_What you will do_
Return all the lines below exactly. Any picture among them is omitted.

[[ Input, beginning ]]

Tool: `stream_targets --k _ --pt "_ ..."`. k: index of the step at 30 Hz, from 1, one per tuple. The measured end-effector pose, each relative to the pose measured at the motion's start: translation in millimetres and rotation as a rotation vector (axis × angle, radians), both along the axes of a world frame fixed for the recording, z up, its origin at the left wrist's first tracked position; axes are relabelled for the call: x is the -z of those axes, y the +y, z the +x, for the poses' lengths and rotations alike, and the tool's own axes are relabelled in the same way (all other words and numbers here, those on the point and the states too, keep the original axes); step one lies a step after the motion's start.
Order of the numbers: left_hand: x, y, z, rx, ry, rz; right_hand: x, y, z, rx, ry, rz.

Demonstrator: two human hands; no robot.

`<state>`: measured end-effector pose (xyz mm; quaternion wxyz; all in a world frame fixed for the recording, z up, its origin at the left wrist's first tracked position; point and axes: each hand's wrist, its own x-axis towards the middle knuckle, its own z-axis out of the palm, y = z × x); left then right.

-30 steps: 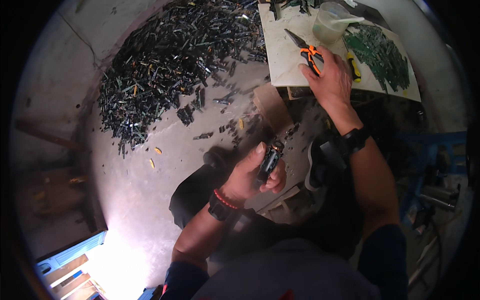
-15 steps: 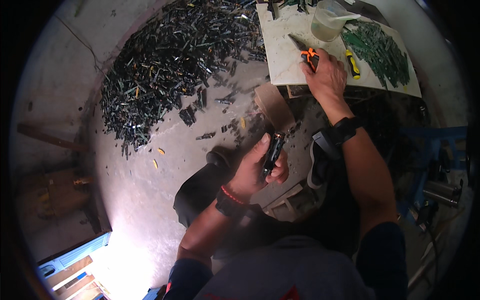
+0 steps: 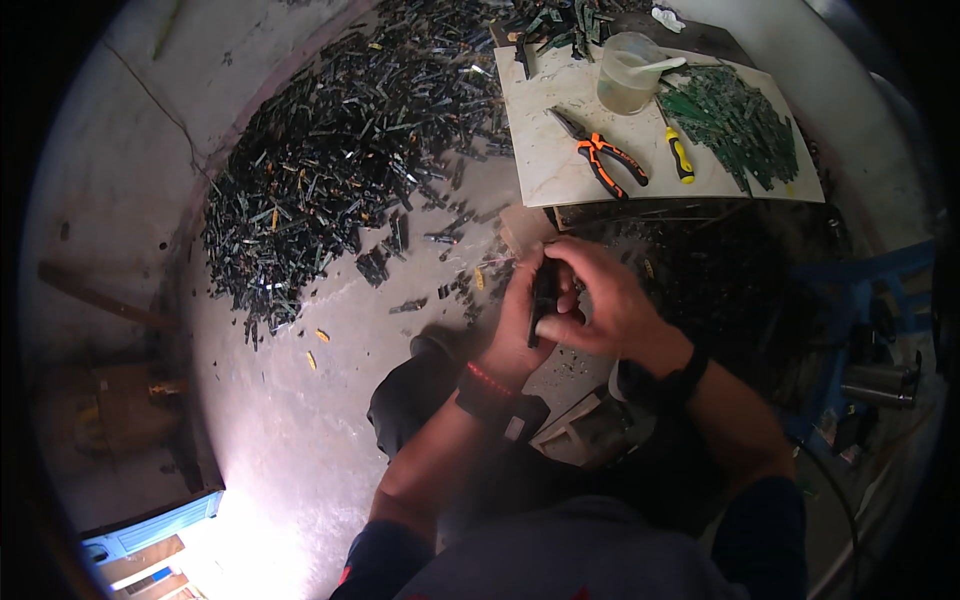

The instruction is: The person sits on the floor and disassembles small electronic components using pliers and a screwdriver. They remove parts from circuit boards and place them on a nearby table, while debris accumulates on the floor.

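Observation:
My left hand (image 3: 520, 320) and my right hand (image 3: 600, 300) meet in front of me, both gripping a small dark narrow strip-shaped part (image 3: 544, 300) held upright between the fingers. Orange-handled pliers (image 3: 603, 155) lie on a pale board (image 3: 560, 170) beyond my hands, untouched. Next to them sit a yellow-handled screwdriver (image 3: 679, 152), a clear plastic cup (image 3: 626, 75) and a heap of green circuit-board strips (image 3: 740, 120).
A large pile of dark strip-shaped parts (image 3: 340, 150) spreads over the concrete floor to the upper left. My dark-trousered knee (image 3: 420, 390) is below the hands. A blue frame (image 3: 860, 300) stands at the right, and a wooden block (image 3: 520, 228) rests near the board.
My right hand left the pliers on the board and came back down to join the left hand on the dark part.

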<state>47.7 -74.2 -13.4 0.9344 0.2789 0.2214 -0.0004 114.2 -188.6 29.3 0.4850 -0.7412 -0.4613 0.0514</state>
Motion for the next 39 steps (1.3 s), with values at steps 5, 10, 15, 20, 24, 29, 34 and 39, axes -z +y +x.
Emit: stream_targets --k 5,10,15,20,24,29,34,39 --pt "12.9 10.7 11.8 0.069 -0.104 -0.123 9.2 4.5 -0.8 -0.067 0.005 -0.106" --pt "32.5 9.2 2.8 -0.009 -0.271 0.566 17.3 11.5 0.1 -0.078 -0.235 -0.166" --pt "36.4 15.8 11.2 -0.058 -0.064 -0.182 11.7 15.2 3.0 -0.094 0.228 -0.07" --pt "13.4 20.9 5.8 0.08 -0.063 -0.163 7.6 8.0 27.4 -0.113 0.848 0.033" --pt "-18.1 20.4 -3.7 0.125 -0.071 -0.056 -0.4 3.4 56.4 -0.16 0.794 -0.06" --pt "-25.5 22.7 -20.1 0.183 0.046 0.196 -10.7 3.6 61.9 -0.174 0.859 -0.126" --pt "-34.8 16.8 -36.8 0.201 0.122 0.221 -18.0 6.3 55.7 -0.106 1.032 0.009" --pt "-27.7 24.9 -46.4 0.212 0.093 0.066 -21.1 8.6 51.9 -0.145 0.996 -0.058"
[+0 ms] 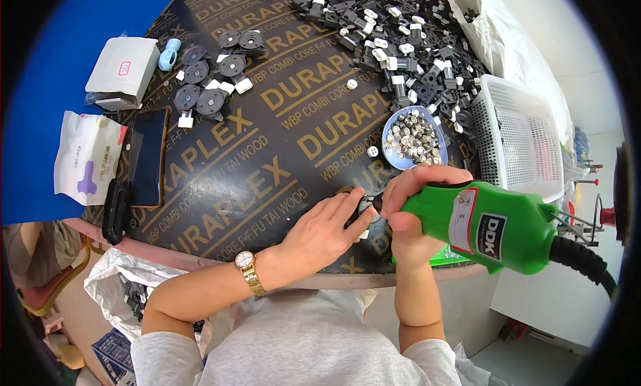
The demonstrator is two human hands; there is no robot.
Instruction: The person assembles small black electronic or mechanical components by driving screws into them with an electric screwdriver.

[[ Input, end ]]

_Exercise result_
Tool: `stream_targets --k _ --pt "_ ..."`. k: index of the step at 30 Hz, from 1, one per tuple. The measured end-effector pose, each relative to the pose measured at the motion's start: translation in millimetres and rotation as a rotation vector (axis × angle, radians), both along the axes of a world frame fixed for the recording, z up, its origin at the left wrist's first tracked position; axes are relabelled for the call: x is the -z of those axes, y the +y, z the +x, for the poses' lengths and rotations alike, and the tool's own axes are relabelled in the same way (all other words and numbers here, those on the point and the states too, keep the original axes); step one lies a step after the motion's start.
Order of the numbers: left_hand: x, y, z, rx, ry, rz; right_hand: x, y, z, rx, ry, rz.

Demonstrator: two human hands; no robot.

`<state>`: measured end-effector pose (xyz mm; quaternion wxyz; all in a world frame fixed for the recording, z up, its origin at the left wrist's first tracked position; point and axes: each hand's wrist, its own x-axis towards the middle knuckle, its own z-axis out of the palm, y = z × x); left then right.

-30 steps: 
-15 steps: 
+0 steps: 

The instruction is: The person sits on the floor and disassembles small electronic components using pliers and a screwdriver. They remove parts from circuit boards and place them on a nearby table, while debris accumulates on the floor.

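Observation:
My left hand (image 3: 520, 320) and my right hand (image 3: 600, 300) meet in front of me, both gripping a small dark narrow strip-shaped part (image 3: 544, 300) held upright between the fingers. Orange-handled pliers (image 3: 603, 155) lie on a pale board (image 3: 560, 170) beyond my hands, untouched. Next to them sit a yellow-handled screwdriver (image 3: 679, 152), a clear plastic cup (image 3: 626, 75) and a heap of green circuit-board strips (image 3: 740, 120).
A large pile of dark strip-shaped parts (image 3: 340, 150) spreads over the concrete floor to the upper left. My dark-trousered knee (image 3: 420, 390) is below the hands. A blue frame (image 3: 860, 300) stands at the right, and a wooden block (image 3: 520, 228) rests near the board.
My right hand left the pliers on the board and came back down to join the left hand on the dark part.
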
<state>47.7 -74.2 -13.4 0.9344 0.2789 0.2214 -0.0004 114.2 -188.6 29.3 0.4850 -0.7412 -0.4613 0.0514</state>
Motion for the next 39 steps (1.3 s), with values at steps 5, 10, 15, 20, 24, 29, 34 and 39, axes -z +y +x.
Emit: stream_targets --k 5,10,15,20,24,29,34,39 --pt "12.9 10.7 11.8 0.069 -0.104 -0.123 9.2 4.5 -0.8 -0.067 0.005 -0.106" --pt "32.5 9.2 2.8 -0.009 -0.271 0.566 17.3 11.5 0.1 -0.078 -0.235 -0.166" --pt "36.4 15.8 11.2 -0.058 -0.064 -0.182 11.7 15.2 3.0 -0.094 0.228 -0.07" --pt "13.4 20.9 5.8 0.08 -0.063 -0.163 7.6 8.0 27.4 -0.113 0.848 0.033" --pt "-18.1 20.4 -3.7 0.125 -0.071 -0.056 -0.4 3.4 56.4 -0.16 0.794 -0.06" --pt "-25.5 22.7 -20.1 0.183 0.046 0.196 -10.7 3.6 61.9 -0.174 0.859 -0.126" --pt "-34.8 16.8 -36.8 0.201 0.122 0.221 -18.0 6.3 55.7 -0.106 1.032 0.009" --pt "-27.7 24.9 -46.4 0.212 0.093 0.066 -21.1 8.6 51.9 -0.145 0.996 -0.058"
[+0 ms] 
The demonstrator is two human hands; there is no robot.
Instruction: The person assembles small black electronic or mechanical components by driving screws into them with an electric screwdriver.

Nothing remains to add to the answer.